In [52]:
'''
Regular Expression in Python (RegEx)
Covers:
* Python RE module
* Regular expressions and their syntax
* Regex methods and objects
* Regex Metacharacters, special sequences, and character classes
* Regex option flags
* Capturing groups
* Extension notations and assertions
* A real-world example of regular expression
'''

'''
What is Regular Expression in Python?
- Uses regular expression to match, search, replace, manipulate strings (like String class in Java)
- RegEx to validate Passwords
- RegEx to extract info from text, srpeadsheets, textual documents
- RegEx to searching and replacing text in files
- RegEx to validating text input, such as password and email address
- Regex to rename a hundred files at a time
'''

#### RE module (for handling pattern and regular expressions)
import re
#print(help(re))     # Print Info of regEx https://docs.python.org/3.10/library/re.html#regular-expression-syntax

### Example 1: Write a regular expression to search digit inside a string
target_str = "My roll number is 25"
res = re.findall(r"\d", target_str)    
print(res)    

## Use raw string to define a regex
''' 
    r"d" --> raw(r) string("\d"). 
    The raw string (r"\d") indicates that this string is a regular expression 
    This is useful to avoid issues with \ (backslash) 
'''
# path_to_search = "c:\example\task\new"
target_string = r"c:\example\task\new\exercises\session1"

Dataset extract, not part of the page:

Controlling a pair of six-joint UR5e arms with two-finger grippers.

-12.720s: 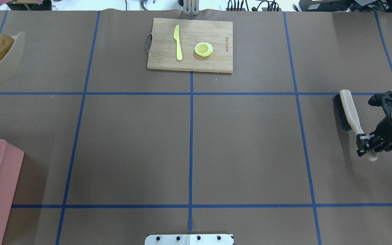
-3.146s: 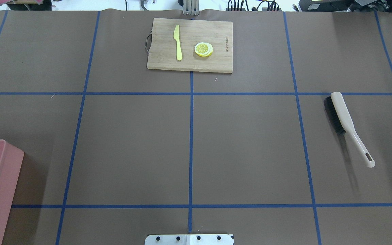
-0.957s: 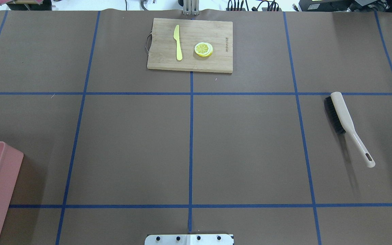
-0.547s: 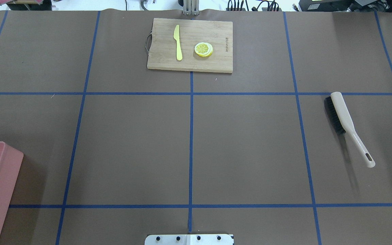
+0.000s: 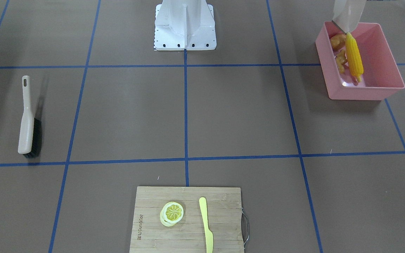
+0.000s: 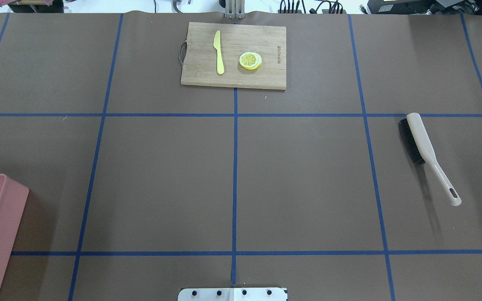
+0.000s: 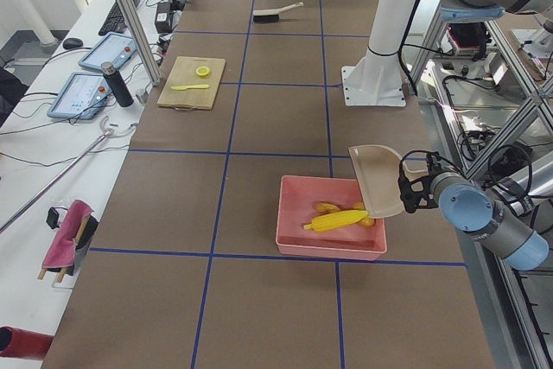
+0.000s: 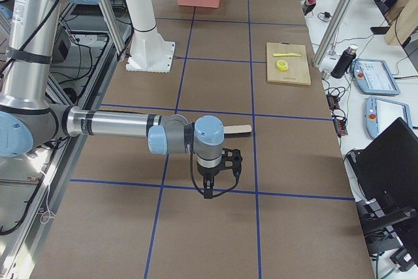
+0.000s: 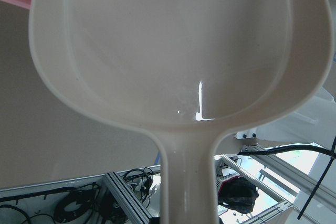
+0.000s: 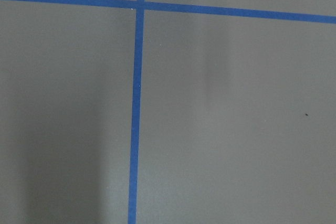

# regex pattern without raw string (This gives error because \n and \t has meaning in python)
# pattern = "^c:\\example\\task\\new"

# regex pattern with raw string (this solve the previous issue)
pattern = r"^c:\\example\\task\\new"        # ^ means start matching from the start of the string

# Output
res = re.search(pattern, target_string)
print(res.group())

## Python regex methods
'''
re.compile('pattern')       Compile a regular expression pattern provided as a string into a re.Pattern object.
re.search(pattern, str)     Search for occurrences of the regex pattern inside the target string and return only the first match.
re.match(pattern, str)      Try to match the regex pattern at the start of the string. It returns a match only if the pattern is located at the beginning of the string.
re.fullmatch(pattern, str)	Match the regular expression pattern to the entire string from the first to the last character.
re.findall(pattern, str)	Scans the regex pattern through the entire string and returns all matches.
re.finditer(pattern, str)	Scans the regex pattern through the entire string and returns an iterator yielding match objects.
re.split(pattern, str)      It breaks a string into a list of matches as per the given regular expression pattern.

re.sub(pattern, replacement, str)	Replace one or more occurrences of a pattern in the string with a replacement.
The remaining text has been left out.